"GOT", but the "O" is a cute, smiling pufferfish. Index | Thread | Search

From:
Omar Polo <op@omarpolo.com>
Subject:
Re: bufferize smtp parsing in got-notify-email
To:
Stefan Sperling <stsp@stsp.name>
Cc:
gameoftrees@openbsd.org
Date:
Thu, 21 Mar 2024 10:12:05 +0100

Download raw body.

Thread 
On 2024/03/21 09:16:36 +0100, Stefan Sperling <stsp@stsp.name> wrote:
> On Wed, Mar 20, 2024 at 07:49:54PM +0100, Omar Polo wrote:
> > On 2024/03/20 17:56:14 +0100, Stefan Sperling <stsp@stsp.name> wrote:
> > > > +	/*
> > > > +	 * Normally we would get just one reply, but the regress doesn't
> > > > +	 * use a real SMTP server and queues all the replies upfront.
> > > > +	 */
> > > > +	linelen += 2;
> > > > +	if (smtp_buflen == linelen)
> > > 
> > > Maybe write >= here just to make sure we don't drop into the else
> > > clause and do the memmove with bogus length values?
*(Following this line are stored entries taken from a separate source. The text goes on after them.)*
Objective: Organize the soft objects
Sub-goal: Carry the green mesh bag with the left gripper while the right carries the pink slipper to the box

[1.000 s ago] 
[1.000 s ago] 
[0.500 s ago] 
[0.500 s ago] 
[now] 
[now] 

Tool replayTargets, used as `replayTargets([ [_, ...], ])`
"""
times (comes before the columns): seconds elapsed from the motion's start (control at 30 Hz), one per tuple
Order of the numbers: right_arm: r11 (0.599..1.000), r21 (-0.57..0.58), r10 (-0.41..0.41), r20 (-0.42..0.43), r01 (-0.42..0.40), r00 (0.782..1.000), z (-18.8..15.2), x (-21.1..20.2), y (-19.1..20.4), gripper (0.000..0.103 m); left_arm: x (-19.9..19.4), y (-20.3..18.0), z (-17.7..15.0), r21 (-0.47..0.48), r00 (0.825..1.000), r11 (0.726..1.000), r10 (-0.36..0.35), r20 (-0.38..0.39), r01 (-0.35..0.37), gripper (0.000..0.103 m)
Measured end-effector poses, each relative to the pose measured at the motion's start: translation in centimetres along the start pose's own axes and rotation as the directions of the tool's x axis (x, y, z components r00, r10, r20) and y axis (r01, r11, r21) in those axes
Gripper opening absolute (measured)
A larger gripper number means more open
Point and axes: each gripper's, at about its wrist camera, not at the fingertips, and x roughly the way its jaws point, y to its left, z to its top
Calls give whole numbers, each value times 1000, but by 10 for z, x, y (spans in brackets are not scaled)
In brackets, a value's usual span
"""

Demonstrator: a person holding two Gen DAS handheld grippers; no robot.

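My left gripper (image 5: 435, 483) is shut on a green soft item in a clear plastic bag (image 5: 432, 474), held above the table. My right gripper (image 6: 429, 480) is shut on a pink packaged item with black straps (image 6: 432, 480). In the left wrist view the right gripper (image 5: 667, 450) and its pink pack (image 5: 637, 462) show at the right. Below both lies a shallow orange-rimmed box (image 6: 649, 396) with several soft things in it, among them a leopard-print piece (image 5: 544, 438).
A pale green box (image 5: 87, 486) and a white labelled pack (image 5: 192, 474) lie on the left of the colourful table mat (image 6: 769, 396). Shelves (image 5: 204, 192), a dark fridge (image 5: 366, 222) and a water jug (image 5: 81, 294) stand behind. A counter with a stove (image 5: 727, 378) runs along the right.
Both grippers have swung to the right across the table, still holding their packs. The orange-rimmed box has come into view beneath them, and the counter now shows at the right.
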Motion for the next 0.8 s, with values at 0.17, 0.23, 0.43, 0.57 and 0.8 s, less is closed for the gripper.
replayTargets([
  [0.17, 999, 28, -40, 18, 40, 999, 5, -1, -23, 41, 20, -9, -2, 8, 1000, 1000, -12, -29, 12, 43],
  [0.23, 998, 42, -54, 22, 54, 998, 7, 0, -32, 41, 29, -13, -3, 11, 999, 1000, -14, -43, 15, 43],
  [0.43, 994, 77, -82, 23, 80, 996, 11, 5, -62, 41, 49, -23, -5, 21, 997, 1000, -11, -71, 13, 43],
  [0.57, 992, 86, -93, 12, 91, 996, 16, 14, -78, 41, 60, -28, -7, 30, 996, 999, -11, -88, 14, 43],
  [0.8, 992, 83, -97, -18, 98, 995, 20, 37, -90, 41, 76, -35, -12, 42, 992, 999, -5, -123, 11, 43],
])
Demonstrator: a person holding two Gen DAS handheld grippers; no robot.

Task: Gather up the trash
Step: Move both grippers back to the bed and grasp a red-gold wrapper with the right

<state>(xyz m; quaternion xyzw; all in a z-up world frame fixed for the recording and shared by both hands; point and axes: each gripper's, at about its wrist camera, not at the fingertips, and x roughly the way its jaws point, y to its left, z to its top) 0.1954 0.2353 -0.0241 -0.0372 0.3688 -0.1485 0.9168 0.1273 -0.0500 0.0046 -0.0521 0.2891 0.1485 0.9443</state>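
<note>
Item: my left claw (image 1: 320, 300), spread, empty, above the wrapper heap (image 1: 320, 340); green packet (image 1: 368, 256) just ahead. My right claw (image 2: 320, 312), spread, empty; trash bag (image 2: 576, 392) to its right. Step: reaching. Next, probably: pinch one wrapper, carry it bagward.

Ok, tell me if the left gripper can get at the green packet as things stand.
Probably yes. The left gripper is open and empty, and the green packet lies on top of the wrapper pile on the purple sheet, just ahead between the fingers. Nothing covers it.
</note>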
I understand
> > > this cannot happen if the buffer smtp response with "\r\n" (and
> > > we wouldn't get here otherwise), but still.
> > 
> > In the normal case, you'd be right, but we break the regress like this.
> > A real smtp server will send just one reply, so at each call we only
> > read one line and process it.  However, the regress queues up all the
> > replies, so on the first read() we fill the buffer with all the replies,
> > then we just consume the buffer.
> > 
> > The if is actually a micro-optimization, I could just remove it and do
> > the memmove unconditionally.  at worst, it'll be done with a length of
> > zero.
> 
> I guess calling memmove with zero length would be fine.
> But it doesn't really matter.

saves a few lines and makes the comment more easibly understandable, so
I went with this change as well.

I've re-tested both against smtpd and the regress before committing.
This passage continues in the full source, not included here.